▶ [TASK DETAILS] Gather all lines from the material that contain "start".

▶ [DATA SEGMENT]
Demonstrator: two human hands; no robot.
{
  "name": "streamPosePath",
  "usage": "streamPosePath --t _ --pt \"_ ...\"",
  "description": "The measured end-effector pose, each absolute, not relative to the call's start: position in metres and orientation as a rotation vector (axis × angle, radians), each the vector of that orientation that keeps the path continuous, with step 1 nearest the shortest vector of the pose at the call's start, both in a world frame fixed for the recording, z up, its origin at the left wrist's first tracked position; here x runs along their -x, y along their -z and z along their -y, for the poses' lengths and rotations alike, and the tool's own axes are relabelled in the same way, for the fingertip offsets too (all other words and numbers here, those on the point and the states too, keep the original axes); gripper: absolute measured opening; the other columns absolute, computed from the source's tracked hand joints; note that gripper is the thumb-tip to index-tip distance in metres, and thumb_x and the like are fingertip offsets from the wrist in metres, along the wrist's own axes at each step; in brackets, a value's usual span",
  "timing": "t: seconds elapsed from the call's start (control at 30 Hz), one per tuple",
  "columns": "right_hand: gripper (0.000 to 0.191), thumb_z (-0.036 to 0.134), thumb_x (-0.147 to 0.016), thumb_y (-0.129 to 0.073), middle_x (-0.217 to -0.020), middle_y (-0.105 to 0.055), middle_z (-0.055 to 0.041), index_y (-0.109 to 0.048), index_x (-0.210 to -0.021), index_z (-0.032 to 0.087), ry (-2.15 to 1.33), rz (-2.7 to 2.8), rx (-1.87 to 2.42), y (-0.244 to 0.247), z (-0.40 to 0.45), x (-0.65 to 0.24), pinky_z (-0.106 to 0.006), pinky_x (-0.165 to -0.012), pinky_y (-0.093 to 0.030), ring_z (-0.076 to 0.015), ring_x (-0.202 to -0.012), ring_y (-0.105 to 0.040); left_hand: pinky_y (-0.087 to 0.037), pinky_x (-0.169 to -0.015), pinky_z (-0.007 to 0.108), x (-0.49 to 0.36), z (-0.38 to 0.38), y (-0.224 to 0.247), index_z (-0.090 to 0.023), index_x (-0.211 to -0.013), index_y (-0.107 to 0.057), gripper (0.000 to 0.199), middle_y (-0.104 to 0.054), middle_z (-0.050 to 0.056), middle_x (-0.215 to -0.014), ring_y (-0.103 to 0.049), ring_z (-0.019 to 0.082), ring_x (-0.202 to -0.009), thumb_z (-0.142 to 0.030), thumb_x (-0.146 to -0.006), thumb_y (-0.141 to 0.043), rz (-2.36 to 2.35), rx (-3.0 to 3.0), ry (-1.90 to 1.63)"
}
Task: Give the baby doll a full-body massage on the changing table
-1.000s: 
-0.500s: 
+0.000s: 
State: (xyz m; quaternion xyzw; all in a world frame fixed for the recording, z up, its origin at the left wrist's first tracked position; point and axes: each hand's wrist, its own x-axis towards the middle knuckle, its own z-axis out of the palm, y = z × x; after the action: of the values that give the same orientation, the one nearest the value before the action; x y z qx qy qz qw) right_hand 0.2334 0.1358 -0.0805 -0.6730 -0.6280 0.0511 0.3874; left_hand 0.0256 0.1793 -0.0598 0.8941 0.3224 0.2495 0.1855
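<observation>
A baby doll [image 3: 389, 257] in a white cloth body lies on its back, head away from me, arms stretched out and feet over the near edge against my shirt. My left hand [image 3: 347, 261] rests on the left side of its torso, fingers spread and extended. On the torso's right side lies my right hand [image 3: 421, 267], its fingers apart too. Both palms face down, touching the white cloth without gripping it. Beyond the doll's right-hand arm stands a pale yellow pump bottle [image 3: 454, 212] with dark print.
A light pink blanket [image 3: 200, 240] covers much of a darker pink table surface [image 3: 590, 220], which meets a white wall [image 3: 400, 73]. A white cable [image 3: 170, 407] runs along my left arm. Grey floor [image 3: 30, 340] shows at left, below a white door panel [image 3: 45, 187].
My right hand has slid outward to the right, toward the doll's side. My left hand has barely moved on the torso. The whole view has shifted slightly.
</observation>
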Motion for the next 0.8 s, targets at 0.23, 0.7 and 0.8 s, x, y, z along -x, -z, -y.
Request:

▶ [ANSWER BELOW]
  "description": "The measured end-effector pose, each absolute, not relative to the call's start: position in metres and orientation as a rotation vector (axis × angle, radians), each the vector of that orientation that keeps the path continuous, with step 1 nearest the shortest vector of the pose at the call's start, both in a world frame fixed for the recording, z up, its origin at the left wrist's first tracked position; here x runs along their -x, y along their -z and z along their -y, for the poses' lengths and rotations alike, and the tool's own axes are relabelled in the same way, for the fingertip offsets too (all other words and numbers here, those on the point and the states too, keep the original axes); gripper: absolute measured opening; the other columns absolute, computed from the source's tracked hand joints; note that gripper is the thumb-tip to index-tip distance in metres, and thumb_x and the like are fingertip offsets from the wrist in metres, along the wrist's own axes at each step; in brackets, a value's usual span",
  "timing": "t: seconds elapsed from the call's start (control at 30 Hz), one per tuple",

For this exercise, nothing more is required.